You are viewing a plain text version of this content. The canonical link for it is here.

Posted to user@spark.apache.org by Praveen Sripati <pr...@gmail.com> on 2014/11/26 13:24:02 UTC

Number of executors and tasks

Hi,

I am running Spark in the stand alone mode.

1) I have a file of 286MB in HDFS (block size is 64MB) and so is split into
5 blocks. When I have the file in HDFS, 5 tasks are generated and so 5
files in the output. My understanding is that there will be a separate
partition for each block and there will be a separate task for each
partition. This makes sense why I see 5 files in the output.

When I put the same file in local file system (not HDFS), I see 9 files in
the output. I am curious why it is 9?

2) With the file in HDFS and local file system, I see a single
CoarseGrainedExecutorBackend when I run the jps command. Why is it one
executor process and how do we configure the number of executor process?

Thanks,
Praveen

Re: Number of executors and tasks

Posted by Akhil Das <ak...@sigmoidanalytics.com>.

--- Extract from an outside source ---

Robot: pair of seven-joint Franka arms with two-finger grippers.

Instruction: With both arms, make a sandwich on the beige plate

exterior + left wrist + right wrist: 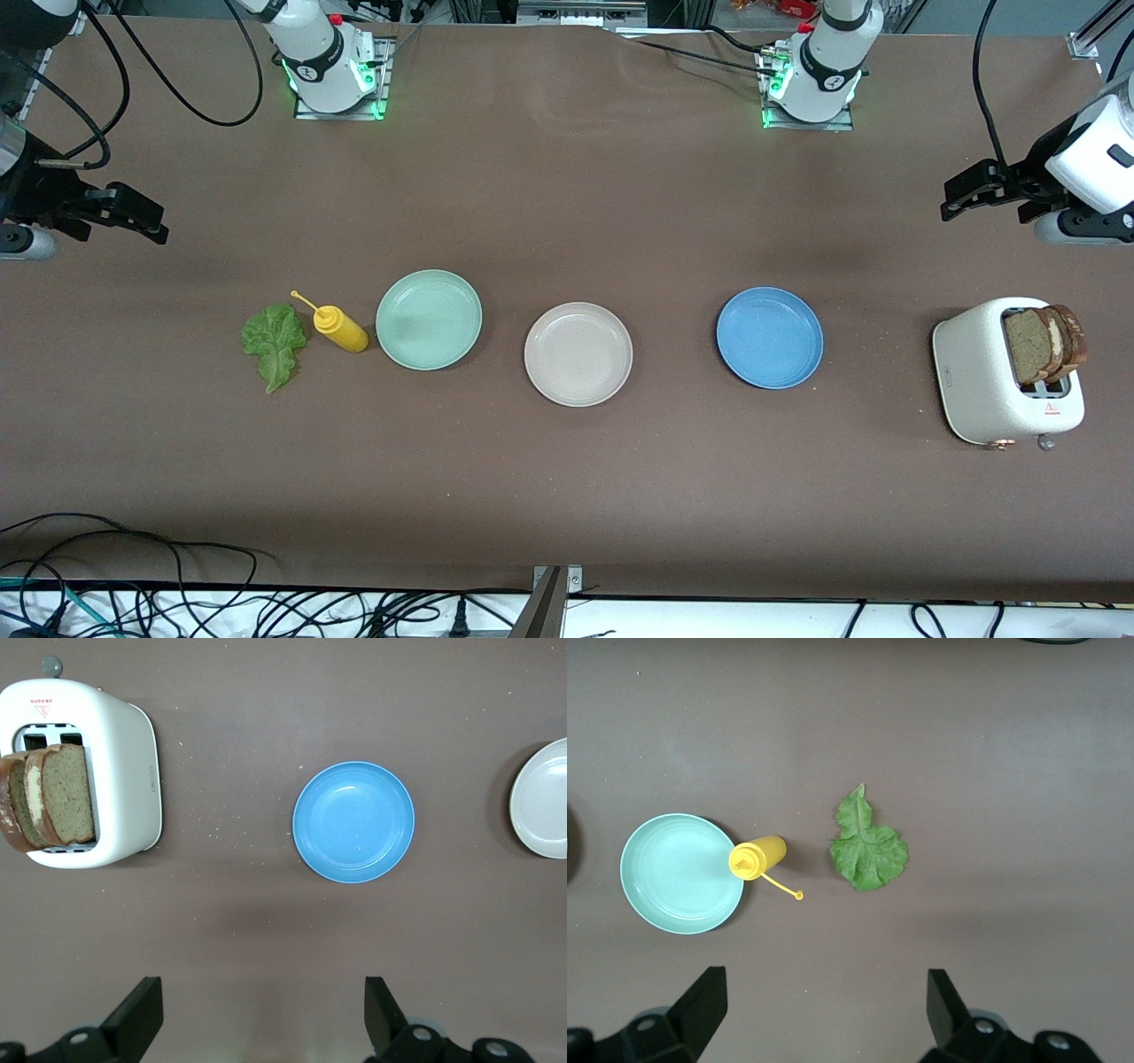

This one would give you a better understanding
http://stackoverflow.com/questions/24622108/apache-spark-the-number-of-cores-vs-the-number-of-executors

Thanks
Best Regards

On Wed, Nov 26, 2014 at 10:32 PM, Akhil Das <ak...@sigmoidanalytics.com>
wrote:

> 1. On HDFS files are treated as ~64mb in block size. When you put the same
> file in local file system (ext3/ext4) it will be treated as different (in
> your case it looks like ~32mb) and that's why you are seeing 9 output files.
>
> 2. You could set *num-executors *to increase the number of executor
> processes.
>
> Thanks
> Best Regards
>
> On Wed, Nov 26, 2014 at 5:54 PM, Praveen Sripati <praveensripati@gmail.com
> > wrote:
>
>> Hi,
>>
>> I am running Spark in the stand alone mode.
>>
>> 1) I have a file of 286MB in HDFS (block size is 64MB) and so is split
>> into 5 blocks. When I have the file in HDFS, 5 tasks are generated and so 5
>> files in the output. My understanding is that there will be a separate
>> partition for each block and there will be a separate task for each
>> partition. This makes sense why I see 5 files in the output.
>>
>> When I put the same file in local file system (not HDFS), I see 9 files
>> in the output. I am curious why it is 9?
>>
>> 2) With the file in HDFS and local file system, I see a single
>> CoarseGrainedExecutorBackend when I run the jps command. Why is it one
>> executor process and how do we configure the number of executor process?
>>
>> Thanks,
>> Praveen
>>
>
>

Re: Number of executors and tasks

Posted by Akhil Das <ak...@sigmoidanalytics.com>.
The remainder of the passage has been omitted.